School has never exactly been the easiest thing for me.
Although I was in the honors program and in advanced classes throughout my high school career, I had a tough time getting by.
I’m the type of person who always bites off more than I can chew because I like to challenge myself – regular classes weren’t doing that for me.
While my classmates would easily pass a test, I was being “average Jane” and getting C’s – which can become extremely frustrating.
Which brings me to my next point about structured education. I’ve never been good at test taking, but talk to me one-on-one and I will prove to you that I am different from what my test grades say.

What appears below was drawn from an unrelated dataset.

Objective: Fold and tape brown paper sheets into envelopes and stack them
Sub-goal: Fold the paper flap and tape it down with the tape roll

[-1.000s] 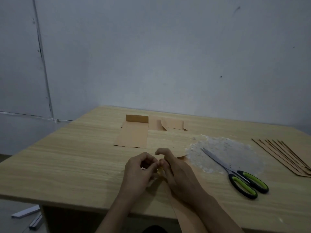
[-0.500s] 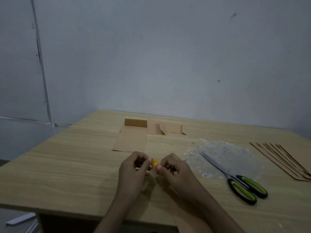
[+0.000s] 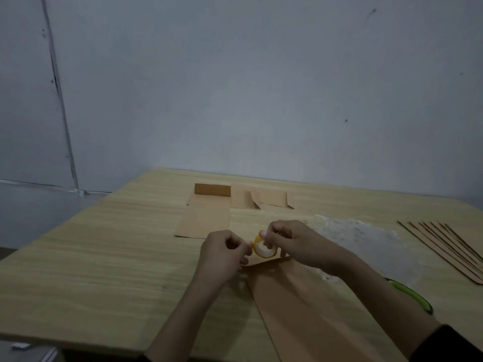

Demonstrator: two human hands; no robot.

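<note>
Right now both hands are up on a small yellow tape roll (image 3: pixel 264 249), held just below the middle of the frame. The right hand (image 3: pixel 298 244) has its fingers curled over the roll's top and right side, gripping it so the open core faces the person. The left hand (image 3: pixel 222 253) is bunched tight, thumb and fingertips pinching at the roll's left rim. I would guess it is hunting for the loose end, though I cannot tell whether any tape has lifted. Neither hand is spread at all.

Below them, running from the centre toward the bottom edge, lies the brown paper sheet (image 3: pixel 300 309), partly under the right forearm, its top corner just beneath the roll. That seems deliberate: the fold sits right where a strip would come down, and the forearm looks placed to keep it from springing open.

Higher up, centre of the frame, a finished-looking envelope (image 3: pixel 206 218) lies flat on the table (image 3: pixel 104 257) with smaller folded pieces (image 3: pixel 269 198) beside it, out of the way. At the right edge a fanned pile of sheets (image 3: pixel 444 249) waits within reach. A green scissors handle (image 3: pixel 410 296) peeks out past the right forearm at lower right, handy for cutting tape, near a pale, shiny patch (image 3: pixel 366 239) on the tabletop.
</note>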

Structured education can be frustrating because I know a lot of other students who have the same issue I have. Professors base some classes merely on tests, which is clearly a disadvantage for me.
I’ve never been good at memorizing and finding quality ways to study. I’m better at applying my knowledge through essays or in front of a professor.
I’ve always been told not to compare myself to others and that school isn’t a competition, which is true, but it’s easier to say that when you’re breezing through classes.
Another reason for my struggle in academics in addition to a lack of motivation at times, is that I always feel second best, or even third best. I never felt the best; there was always someone better than me, getting in my way.
As I entered college, I thought I could break old habits; some I did. But I still, at times, feel like I’m at the bottom of the barrel.
It’s not rare to see professors picking their favorites in class and they make it clear who those might be. Now, I’ve certainly never been a “suck up” because I don’t believe in doing anything along those lines – I have my pride.
Favorites are OK with me as long as all is played fair. I will maintain my status as the underdog.
A good friend reminded me the other day that the underdog always rises. That might have been the best advice I have received in a long time.
I don’t have an issue with being the underdog, I would just like some recognition sometimes because I do believe in myself, but sometimes reassurance can finalize my accomplishments.
I will continue to use my perseverance to build and strengthen who I am to who I want to be.
Eventually, when I overcome my obstacles, I will no longer be the underdog. For now, I will try my hardest – like always – and await my time.
That time in my life will make everything worth it.